### [AIM OF THE TASK]
Repeat every line of the material, character for character.

------ PROVIDED DATA ------

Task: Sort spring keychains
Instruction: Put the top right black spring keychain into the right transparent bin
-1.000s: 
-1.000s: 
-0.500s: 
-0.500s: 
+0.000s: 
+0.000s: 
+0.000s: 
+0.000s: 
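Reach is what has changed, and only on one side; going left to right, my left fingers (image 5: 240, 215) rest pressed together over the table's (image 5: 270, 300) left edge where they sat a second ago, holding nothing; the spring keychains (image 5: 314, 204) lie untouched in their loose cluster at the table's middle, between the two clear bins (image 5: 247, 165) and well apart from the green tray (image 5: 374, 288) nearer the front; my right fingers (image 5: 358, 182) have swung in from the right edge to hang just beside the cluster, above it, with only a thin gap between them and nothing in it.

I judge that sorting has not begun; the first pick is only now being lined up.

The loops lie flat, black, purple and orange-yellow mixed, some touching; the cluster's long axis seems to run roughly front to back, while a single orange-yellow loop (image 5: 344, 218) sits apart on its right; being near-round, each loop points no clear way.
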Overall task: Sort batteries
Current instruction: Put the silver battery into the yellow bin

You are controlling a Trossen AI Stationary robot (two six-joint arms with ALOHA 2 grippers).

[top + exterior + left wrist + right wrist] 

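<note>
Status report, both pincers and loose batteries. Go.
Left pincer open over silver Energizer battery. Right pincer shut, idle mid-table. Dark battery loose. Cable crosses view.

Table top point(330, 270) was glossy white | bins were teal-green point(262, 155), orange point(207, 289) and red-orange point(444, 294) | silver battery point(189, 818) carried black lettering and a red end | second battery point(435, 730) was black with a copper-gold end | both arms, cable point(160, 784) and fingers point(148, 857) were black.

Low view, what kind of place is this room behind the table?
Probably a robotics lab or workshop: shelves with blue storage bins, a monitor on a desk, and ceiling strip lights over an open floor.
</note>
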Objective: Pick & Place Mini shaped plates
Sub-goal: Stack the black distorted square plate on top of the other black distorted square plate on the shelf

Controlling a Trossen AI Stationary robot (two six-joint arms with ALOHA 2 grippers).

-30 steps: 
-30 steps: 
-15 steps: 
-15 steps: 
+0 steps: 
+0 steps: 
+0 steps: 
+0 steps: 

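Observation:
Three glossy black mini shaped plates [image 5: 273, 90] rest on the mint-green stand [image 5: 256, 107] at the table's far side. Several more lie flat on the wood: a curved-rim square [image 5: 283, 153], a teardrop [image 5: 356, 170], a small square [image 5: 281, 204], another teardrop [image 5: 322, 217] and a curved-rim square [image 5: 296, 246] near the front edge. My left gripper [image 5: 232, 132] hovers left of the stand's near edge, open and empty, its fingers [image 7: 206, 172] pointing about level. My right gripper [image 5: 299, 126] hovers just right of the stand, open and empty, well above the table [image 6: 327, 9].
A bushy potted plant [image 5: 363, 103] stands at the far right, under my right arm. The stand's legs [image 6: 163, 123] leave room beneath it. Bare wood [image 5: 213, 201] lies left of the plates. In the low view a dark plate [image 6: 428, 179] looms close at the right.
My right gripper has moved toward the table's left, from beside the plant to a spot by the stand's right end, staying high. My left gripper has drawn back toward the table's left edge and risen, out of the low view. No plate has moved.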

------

### [TASK OUTPUT]
Task: Sort spring keychains
Instruction: Put the top right black spring keychain into the right transparent bin
-1.000s: 
-1.000s: 
-0.500s: 
-0.500s: 
+0.000s: 
+0.000s: 
+0.000s: 
+0.000s: 
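Reach is what has changed, and only on one side; going left to right, my left fingers (image 5: 240, 215) rest pressed together over the table's (image 5: 270, 300) left edge where they sat a second ago, holding nothing; the spring keychains (image 5: 314, 204) lie untouched in their loose cluster at the table's middle, between the two clear bins (image 5: 247, 165) and well apart from the green tray (image 5: 374, 288) nearer the front; my right fingers (image 5: 358, 182) have swung in from the right edge to hang just beside the cluster, above it, with only a thin gap between them and nothing in it.

I judge that sorting has not begun; the first pick is only now being lined up.

The loops lie flat, black, purple and orange-yellow mixed, some touching; the cluster's long axis seems to run roughly front to back, while a single orange-yellow loop (image 5: 344, 218) sits apart on its right; being near-round, each loop points no clear way.
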Overall task: Sort batteries
Current instruction: Put the silver battery into the yellow bin

You are controlling a Trossen AI Stationary robot (two six-joint arms with ALOHA 2 grippers).

[top + exterior + left wrist + right wrist] 

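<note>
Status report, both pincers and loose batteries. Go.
Left pincer open over silver Energizer battery. Right pincer shut, idle mid-table. Dark battery loose. Cable crosses view.

Table top point(330, 270) was glossy white | bins were teal-green point(262, 155), orange point(207, 289) and red-orange point(444, 294) | silver battery point(189, 818) carried black lettering and a red end | second battery point(435, 730) was black with a copper-gold end | both arms, cable point(160, 784) and fingers point(148, 857) were black.

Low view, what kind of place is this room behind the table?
Probably a robotics lab or workshop: shelves with blue storage bins, a monitor on a desk, and ceiling strip lights over an open floor.
</note>
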Objective: Pick & Place Mini shaped plates
Sub-goal: Stack the black distorted square plate on top of the other black distorted square plate on the shelf

Controlling a Trossen AI Stationary robot (two six-joint arms with ALOHA 2 grippers).

-30 steps: 
-30 steps: 
-15 steps: 
-15 steps: 
+0 steps: 
+0 steps: 
+0 steps: 
+0 steps: 

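Observation:
Three glossy black mini shaped plates [image 5: 273, 90] rest on the mint-green stand [image 5: 256, 107] at the table's far side. Several more lie flat on the wood: a curved-rim square [image 5: 283, 153], a teardrop [image 5: 356, 170], a small square [image 5: 281, 204], another teardrop [image 5: 322, 217] and a curved-rim square [image 5: 296, 246] near the front edge. My left gripper [image 5: 232, 132] hovers left of the stand's near edge, open and empty, its fingers [image 7: 206, 172] pointing about level. My right gripper [image 5: 299, 126] hovers just right of the stand, open and empty, well above the table [image 6: 327, 9].
A bushy potted plant [image 5: 363, 103] stands at the far right, under my right arm. The stand's legs [image 6: 163, 123] leave room beneath it. Bare wood [image 5: 213, 201] lies left of the plates. In the low view a dark plate [image 6: 428, 179] looms close at the right.
My right gripper has moved toward the table's left, from beside the plant to a spot by the stand's right end, staying high. My left gripper has drawn back toward the table's left edge and risen, out of the low view. No plate has moved.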

What the exercise required is now done.